§ Aim of the exercise: Below are the records; copy each line in which "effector" can be found.
+++ Information provided +++
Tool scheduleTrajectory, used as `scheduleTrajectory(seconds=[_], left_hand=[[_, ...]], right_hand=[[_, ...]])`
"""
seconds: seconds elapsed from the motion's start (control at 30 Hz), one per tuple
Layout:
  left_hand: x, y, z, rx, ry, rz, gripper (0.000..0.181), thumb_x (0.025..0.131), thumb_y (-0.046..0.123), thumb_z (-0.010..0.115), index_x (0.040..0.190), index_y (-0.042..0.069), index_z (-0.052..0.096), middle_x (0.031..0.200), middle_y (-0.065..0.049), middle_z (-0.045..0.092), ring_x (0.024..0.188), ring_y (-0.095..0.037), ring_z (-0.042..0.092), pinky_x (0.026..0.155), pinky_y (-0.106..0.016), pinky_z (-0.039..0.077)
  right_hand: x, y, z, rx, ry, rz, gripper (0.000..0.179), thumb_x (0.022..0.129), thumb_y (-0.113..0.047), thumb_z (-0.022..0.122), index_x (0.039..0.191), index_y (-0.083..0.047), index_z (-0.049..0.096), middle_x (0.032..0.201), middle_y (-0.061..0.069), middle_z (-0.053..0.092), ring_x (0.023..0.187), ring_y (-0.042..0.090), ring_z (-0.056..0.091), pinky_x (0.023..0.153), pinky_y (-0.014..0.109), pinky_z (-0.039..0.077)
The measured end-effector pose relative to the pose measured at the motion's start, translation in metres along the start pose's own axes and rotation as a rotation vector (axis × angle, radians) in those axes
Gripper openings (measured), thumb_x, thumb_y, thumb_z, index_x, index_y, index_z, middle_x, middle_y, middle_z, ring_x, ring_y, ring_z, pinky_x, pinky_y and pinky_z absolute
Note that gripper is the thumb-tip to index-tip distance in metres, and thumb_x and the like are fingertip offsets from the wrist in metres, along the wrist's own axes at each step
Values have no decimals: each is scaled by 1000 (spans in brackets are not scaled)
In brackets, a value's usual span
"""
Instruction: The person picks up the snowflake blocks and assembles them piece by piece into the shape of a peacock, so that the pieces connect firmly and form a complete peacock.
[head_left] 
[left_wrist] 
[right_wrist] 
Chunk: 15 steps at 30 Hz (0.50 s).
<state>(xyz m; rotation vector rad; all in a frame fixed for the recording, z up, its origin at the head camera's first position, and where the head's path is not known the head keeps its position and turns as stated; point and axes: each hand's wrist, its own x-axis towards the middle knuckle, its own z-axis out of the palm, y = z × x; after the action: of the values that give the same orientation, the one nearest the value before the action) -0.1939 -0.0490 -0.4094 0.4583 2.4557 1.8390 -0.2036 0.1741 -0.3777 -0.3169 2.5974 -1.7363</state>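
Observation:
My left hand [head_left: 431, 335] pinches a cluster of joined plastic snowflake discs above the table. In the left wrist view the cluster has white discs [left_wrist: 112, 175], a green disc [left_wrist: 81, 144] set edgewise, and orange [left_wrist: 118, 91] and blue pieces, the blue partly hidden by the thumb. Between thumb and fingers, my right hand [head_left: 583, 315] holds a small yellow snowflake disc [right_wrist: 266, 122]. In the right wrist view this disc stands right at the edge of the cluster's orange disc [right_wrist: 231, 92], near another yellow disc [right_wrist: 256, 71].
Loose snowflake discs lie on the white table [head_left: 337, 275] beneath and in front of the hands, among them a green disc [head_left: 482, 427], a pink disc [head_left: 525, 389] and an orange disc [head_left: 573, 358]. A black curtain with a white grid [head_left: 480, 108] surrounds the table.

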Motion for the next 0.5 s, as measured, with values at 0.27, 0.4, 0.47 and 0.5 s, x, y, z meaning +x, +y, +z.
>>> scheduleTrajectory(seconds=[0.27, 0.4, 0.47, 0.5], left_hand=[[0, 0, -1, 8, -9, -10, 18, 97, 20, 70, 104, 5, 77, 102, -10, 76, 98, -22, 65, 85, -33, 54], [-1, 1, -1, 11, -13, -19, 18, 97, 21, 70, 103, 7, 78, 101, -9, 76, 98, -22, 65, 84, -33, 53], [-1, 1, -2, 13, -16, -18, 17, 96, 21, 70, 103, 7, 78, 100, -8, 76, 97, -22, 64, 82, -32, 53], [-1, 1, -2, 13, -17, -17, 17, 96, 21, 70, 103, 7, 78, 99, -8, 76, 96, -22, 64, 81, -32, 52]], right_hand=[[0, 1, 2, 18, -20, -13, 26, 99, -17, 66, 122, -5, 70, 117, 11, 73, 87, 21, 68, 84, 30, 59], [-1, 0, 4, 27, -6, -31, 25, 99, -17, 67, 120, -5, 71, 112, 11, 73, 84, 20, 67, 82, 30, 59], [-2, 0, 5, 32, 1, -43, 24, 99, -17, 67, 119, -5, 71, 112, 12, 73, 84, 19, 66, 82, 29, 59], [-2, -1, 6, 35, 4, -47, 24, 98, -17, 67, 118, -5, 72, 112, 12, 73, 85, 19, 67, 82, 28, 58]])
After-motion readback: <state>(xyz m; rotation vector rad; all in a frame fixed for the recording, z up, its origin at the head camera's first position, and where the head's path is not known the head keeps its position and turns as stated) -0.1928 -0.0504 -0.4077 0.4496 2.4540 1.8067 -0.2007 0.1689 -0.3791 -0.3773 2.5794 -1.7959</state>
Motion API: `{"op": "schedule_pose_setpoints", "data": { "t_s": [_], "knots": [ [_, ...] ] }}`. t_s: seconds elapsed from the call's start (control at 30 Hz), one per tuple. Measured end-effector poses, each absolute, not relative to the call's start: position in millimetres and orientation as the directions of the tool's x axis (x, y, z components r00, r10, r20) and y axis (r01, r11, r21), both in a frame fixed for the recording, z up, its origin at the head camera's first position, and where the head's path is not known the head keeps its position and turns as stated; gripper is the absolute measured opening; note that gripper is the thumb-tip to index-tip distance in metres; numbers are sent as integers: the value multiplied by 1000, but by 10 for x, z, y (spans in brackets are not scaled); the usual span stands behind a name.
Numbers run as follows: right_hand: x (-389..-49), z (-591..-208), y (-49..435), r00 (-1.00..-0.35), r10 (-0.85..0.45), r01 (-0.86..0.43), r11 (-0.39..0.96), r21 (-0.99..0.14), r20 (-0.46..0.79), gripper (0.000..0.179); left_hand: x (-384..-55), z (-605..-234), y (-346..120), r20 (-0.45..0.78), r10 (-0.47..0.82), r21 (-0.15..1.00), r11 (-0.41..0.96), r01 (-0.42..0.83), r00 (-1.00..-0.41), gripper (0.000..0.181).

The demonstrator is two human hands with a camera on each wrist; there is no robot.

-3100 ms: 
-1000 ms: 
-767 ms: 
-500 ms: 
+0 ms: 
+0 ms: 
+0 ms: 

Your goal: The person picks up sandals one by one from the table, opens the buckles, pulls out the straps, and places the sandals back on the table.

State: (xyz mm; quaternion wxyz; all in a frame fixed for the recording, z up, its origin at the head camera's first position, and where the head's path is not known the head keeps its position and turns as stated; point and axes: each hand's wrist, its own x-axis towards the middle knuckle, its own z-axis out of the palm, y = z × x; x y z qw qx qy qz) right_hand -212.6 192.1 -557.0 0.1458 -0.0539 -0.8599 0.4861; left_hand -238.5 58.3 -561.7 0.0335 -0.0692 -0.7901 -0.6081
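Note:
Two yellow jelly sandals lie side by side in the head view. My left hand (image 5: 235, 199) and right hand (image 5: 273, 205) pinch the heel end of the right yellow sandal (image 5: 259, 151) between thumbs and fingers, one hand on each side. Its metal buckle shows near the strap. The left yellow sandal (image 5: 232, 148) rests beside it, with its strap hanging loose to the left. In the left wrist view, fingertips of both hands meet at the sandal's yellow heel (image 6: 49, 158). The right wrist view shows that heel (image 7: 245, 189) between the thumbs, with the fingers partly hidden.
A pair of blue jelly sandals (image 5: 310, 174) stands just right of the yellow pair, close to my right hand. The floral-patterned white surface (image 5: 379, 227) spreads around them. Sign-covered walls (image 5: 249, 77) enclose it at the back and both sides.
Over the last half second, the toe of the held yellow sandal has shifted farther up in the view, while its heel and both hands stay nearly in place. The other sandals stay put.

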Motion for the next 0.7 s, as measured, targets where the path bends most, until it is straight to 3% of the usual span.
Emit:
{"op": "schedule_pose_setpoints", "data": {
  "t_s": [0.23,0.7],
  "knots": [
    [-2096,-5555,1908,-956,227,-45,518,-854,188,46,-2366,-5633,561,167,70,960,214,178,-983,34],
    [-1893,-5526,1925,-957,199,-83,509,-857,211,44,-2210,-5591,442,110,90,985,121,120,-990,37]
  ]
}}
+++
§ Result for this exercise:
The measured end-effector pose relative to the pose measured at the motion's start, translation in metres along the start pose's own axes and rotation as a rotation vector (axis × angle, radians) in those axes
Motion API: `{"op": "schedule_pose_setpoints", "data": { "t_s": [_], "knots": [ [_, ...] ] }}`. t_s: seconds elapsed from the call's start (control at 30 Hz), one per tuple. Measured end-effector poses, each absolute, not relative to the call's start: position in millimetres and orientation as the directions of the tool's x axis (x, y, z components r00, r10, r20) and y axis (r01, r11, r21), both in a frame fixed for the recording, z up, its origin at the head camera's first position, and where the head's path is not known the head keeps its position and turns as stated; gripper is the absolute measured opening; note that gripper is the thumb-tip to index-tip distance in metres; numbers are sent as integers: the value multiplied by 1000, but by 10 for x, z, y (spans in brackets are not scaled); the usual span stands behind a name.

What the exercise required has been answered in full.